*** Opening Data section ***

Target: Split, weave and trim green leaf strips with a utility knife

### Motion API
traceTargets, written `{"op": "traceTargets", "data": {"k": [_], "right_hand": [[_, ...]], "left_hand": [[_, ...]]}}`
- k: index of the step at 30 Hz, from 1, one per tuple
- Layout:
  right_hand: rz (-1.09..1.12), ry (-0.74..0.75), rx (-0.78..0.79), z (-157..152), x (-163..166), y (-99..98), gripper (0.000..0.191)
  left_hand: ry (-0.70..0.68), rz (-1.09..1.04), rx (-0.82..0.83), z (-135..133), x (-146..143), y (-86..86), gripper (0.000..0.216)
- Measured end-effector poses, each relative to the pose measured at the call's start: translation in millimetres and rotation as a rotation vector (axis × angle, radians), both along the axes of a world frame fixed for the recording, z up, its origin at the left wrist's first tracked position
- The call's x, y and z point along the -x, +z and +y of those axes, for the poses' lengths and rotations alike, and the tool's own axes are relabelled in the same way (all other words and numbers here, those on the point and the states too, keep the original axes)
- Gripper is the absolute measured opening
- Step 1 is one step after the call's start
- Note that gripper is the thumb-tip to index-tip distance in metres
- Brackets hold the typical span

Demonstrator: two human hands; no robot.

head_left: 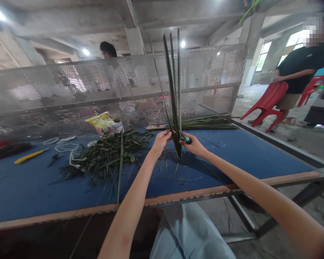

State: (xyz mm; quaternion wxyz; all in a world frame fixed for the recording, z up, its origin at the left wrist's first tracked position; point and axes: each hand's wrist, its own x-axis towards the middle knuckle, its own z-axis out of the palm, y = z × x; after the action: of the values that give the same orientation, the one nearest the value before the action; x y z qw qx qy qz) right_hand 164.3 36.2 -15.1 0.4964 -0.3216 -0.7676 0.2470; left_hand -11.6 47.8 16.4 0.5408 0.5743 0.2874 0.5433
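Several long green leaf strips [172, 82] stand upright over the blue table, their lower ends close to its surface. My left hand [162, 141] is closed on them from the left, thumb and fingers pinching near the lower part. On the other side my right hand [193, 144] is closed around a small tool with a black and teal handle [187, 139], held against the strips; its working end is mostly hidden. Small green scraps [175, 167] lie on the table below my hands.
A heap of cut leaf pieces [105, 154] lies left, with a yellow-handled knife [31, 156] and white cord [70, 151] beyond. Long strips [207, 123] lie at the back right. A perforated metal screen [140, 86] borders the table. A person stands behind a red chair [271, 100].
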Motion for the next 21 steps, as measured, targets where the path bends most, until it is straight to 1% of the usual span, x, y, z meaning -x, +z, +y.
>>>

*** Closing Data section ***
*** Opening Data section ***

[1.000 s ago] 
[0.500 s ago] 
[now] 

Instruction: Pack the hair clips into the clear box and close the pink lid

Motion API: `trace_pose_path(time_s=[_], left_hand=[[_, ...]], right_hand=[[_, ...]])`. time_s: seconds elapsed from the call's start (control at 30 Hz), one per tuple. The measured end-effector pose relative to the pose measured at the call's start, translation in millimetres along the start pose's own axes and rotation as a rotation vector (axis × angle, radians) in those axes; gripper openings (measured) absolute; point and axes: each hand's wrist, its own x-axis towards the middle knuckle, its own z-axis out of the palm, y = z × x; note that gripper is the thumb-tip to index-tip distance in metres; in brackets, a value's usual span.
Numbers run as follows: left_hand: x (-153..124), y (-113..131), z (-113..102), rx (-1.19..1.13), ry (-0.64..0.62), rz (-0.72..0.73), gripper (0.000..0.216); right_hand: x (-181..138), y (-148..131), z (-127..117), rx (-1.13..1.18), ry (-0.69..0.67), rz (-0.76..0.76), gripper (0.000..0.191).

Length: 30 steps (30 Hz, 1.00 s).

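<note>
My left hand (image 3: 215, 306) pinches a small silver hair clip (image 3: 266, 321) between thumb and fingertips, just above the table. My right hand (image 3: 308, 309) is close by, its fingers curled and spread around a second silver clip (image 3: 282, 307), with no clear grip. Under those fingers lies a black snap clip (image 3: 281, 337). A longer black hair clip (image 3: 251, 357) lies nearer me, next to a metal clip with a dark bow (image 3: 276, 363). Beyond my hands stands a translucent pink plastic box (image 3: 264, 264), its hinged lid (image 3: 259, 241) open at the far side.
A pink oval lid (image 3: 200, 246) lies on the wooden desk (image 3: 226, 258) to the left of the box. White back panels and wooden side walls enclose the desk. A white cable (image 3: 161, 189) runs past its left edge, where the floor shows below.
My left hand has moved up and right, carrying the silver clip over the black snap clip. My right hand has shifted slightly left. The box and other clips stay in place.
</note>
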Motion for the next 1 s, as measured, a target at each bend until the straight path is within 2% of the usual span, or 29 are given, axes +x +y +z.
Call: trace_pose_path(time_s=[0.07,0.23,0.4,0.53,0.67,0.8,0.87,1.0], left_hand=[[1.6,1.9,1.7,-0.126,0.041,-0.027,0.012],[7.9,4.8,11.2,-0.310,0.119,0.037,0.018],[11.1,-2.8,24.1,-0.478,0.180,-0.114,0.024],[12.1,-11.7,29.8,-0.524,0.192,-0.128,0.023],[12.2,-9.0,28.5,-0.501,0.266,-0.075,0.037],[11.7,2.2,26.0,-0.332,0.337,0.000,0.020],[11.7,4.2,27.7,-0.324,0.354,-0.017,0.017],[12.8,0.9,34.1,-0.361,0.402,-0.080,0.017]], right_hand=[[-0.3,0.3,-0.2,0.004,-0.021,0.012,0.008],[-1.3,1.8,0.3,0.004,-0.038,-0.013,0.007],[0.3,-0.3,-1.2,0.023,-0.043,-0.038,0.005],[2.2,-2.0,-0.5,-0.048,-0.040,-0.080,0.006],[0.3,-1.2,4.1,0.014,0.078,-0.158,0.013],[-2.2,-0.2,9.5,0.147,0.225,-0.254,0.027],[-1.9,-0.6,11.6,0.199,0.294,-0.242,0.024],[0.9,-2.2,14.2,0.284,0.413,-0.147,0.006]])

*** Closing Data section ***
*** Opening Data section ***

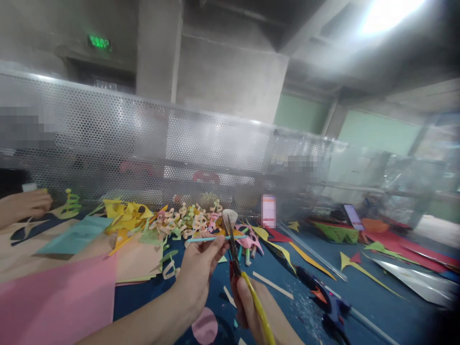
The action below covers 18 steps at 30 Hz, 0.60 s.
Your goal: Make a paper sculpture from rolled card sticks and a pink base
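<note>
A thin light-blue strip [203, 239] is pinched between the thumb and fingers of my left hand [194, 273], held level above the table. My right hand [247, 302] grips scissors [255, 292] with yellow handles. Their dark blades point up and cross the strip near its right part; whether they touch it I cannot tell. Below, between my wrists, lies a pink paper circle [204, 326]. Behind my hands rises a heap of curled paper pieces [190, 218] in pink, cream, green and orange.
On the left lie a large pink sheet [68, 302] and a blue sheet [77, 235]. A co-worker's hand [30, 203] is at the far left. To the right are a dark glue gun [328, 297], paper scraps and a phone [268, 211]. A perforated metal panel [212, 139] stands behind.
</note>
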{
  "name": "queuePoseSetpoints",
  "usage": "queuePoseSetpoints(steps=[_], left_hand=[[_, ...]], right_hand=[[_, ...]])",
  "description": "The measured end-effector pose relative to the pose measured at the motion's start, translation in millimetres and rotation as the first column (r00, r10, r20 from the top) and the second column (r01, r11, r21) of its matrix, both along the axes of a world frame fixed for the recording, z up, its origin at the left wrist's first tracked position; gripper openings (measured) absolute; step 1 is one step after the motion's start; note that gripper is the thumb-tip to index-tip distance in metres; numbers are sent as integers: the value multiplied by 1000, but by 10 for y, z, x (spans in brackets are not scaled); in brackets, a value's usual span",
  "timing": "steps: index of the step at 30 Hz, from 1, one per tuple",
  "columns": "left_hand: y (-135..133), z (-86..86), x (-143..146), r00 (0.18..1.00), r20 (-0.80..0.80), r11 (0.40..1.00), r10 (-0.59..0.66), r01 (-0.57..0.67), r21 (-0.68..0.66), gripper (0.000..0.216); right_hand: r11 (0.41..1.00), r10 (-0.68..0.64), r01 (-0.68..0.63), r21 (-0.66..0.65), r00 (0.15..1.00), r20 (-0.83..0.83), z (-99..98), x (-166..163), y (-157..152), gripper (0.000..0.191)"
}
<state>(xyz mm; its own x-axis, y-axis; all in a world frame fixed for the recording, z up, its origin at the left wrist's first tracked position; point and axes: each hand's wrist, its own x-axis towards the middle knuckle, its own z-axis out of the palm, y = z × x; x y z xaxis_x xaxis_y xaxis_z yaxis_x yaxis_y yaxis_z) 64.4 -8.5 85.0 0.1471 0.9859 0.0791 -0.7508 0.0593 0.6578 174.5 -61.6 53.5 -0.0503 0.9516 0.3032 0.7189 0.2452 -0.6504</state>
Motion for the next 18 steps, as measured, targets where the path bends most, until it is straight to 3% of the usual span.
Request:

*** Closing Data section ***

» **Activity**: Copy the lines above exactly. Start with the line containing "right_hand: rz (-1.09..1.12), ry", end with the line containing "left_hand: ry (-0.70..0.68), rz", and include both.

» **Answer box**:
  right_hand: rz (-1.09..1.12), ry (-0.74..0.75), rx (-0.78..0.79), z (-157..152), x (-163..166), y (-99..98), gripper (0.000..0.191)
  left_hand: ry (-0.70..0.68), rz (-1.09..1.04), rx (-0.82..0.83), z (-135..133), x (-146..143), y (-86..86), gripper (0.000..0.216)

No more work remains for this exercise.